Der 26-Jährige verpasste in seinen beiden Wettkämpfen über 800 und 1500 Meter jeweils krachend den Endlauf. Vor allem auf der längsten Distanz im Beckenschwimmen hinkte er im Vorlauf seinen Erwartungen hinterher und schlug lediglich als 14. an.

Während der sechsmalige Weltmeister wortlos entschwand, zeigte sich Bundetrainer Berndt Berkhahn fassungslos. „Das passt alles nicht zusammen, das kriege ich nicht zusammen“, sagte Berkhahn im ZDF.

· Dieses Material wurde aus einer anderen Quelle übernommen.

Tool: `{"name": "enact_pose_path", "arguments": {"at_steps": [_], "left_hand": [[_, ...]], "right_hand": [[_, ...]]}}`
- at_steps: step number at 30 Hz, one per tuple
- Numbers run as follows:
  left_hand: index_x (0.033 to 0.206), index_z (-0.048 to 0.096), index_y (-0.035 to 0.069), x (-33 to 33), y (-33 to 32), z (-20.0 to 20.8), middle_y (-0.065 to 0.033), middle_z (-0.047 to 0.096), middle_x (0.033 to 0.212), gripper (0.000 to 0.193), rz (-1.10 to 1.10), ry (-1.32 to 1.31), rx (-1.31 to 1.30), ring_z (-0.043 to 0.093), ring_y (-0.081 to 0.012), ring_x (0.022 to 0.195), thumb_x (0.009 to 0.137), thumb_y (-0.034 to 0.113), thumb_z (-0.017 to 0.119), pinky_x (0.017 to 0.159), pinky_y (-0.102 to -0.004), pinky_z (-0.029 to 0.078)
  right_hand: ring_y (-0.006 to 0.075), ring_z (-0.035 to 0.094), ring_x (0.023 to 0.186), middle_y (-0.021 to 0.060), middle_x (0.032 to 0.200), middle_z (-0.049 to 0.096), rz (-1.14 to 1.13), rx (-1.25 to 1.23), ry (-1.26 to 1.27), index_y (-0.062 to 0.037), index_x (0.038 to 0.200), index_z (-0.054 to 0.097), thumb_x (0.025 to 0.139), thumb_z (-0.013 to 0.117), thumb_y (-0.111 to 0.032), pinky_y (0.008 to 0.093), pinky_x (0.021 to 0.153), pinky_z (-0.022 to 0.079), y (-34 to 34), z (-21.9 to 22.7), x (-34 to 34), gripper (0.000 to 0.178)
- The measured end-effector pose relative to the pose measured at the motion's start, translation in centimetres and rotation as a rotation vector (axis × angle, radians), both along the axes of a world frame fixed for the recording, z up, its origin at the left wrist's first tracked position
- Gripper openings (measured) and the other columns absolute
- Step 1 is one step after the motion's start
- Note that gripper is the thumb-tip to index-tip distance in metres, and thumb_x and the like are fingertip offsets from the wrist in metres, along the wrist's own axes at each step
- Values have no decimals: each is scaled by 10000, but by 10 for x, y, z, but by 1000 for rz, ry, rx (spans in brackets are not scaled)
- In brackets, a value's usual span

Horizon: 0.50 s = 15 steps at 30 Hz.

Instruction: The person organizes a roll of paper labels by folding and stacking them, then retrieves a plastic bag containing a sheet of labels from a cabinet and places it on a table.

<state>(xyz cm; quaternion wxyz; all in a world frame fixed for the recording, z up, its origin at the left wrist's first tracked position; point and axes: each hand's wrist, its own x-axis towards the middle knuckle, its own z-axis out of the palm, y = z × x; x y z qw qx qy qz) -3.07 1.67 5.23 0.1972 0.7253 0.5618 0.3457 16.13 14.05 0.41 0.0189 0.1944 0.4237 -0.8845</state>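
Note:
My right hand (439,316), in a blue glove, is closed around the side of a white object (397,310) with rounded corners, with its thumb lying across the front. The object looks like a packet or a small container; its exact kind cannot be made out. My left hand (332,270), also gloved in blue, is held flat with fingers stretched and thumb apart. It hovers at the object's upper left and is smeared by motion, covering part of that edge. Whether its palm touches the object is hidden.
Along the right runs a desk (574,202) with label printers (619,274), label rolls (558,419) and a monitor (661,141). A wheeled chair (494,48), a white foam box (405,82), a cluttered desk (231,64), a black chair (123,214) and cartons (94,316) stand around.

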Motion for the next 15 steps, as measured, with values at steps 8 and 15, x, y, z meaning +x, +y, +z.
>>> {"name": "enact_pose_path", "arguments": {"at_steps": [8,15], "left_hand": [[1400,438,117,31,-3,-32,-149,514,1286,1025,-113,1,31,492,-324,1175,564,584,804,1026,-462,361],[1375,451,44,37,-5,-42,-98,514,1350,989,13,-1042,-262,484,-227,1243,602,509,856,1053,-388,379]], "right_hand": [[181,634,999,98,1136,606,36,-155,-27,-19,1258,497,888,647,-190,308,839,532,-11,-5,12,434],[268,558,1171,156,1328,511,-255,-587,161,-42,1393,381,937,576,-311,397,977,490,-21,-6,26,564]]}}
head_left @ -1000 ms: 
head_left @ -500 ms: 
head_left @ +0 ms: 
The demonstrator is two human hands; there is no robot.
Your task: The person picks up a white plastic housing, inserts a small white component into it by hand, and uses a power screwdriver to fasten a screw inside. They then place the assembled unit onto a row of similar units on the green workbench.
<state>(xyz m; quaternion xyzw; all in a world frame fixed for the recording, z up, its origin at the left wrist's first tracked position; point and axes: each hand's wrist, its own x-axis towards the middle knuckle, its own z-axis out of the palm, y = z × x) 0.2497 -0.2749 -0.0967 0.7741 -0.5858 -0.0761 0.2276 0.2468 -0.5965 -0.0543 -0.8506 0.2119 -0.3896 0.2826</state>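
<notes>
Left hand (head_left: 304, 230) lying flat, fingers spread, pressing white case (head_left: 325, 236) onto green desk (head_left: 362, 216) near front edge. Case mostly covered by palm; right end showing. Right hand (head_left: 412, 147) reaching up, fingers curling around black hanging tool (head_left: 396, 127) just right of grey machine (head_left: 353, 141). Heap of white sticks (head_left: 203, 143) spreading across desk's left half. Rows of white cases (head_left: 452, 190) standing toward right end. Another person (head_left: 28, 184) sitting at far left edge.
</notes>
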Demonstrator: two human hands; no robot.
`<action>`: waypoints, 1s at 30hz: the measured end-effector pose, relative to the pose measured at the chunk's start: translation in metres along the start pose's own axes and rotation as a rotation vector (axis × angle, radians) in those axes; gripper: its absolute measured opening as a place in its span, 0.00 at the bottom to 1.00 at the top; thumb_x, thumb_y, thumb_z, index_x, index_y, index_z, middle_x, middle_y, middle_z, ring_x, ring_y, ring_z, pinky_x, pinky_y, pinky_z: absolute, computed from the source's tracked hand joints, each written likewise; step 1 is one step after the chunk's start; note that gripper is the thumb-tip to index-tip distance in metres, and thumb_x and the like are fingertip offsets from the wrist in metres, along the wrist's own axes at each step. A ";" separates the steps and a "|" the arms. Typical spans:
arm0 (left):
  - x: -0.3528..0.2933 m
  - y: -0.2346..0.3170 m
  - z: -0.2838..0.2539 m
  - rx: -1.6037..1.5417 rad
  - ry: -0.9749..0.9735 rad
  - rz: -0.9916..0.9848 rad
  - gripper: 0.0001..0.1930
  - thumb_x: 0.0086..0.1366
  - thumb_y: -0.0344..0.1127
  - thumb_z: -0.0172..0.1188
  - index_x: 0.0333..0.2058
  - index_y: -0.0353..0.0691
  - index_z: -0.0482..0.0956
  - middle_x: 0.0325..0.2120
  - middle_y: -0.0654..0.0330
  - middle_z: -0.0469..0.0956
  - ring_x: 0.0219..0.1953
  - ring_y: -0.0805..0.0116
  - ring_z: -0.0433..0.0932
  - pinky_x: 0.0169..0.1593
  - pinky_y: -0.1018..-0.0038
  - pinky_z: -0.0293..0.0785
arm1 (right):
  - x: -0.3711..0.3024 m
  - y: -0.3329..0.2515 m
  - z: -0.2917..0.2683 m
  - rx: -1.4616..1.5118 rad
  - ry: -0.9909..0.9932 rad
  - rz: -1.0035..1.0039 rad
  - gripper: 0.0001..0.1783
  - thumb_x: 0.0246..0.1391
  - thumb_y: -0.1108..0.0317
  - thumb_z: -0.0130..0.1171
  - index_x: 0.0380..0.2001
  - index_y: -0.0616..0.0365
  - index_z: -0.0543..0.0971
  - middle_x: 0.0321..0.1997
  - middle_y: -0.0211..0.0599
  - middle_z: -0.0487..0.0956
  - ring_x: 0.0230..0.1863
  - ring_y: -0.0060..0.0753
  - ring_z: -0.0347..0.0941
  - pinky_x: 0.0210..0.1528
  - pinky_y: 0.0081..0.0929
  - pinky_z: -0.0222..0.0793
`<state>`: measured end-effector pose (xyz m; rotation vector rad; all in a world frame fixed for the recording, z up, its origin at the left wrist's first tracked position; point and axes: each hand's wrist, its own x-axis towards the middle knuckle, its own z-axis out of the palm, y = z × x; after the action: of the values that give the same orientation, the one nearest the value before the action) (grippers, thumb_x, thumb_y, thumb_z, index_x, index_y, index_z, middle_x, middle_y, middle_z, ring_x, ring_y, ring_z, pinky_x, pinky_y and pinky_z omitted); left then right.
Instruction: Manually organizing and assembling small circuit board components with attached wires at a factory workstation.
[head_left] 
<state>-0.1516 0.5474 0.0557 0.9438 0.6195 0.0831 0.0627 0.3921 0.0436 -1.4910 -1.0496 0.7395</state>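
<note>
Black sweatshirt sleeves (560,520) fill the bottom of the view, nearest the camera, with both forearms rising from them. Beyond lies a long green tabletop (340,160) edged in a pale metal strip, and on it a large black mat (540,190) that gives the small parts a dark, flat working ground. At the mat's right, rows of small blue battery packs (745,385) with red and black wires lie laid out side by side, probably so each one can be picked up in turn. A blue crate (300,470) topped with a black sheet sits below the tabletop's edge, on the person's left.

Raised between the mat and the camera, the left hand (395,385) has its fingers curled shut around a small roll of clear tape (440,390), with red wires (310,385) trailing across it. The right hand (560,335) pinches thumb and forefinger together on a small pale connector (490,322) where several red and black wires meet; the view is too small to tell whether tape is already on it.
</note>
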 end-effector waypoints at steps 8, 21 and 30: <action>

Doch nicht nur bei Wellbrock selbst, auch bei seinen Eltern ist der Frust groß – und das hat natürlich mit den Leistungen ihres Sprösslings zu tun.

Wie der Weserkurier erfuhr, kauften sich Anja und Bernd Wellbrock jeweils zwei Tickets für beide Final-Abende, an denen sie ihren Sohn vermuteten. Kostenpunkt: insgesamt 2200 Euro!

Sie sahen spannende Wettkämpfe, ihr Sohn war allerdings nicht dabei.

Die letzte Chance, ihren Sohn doch noch bei einem Finale zu sehen, bieten sich den Wellbrocks am 9. August beim Freiwasserschwimmen über 10 Kilometer. Das Gute: Eine Qualifikation wird es nicht geben.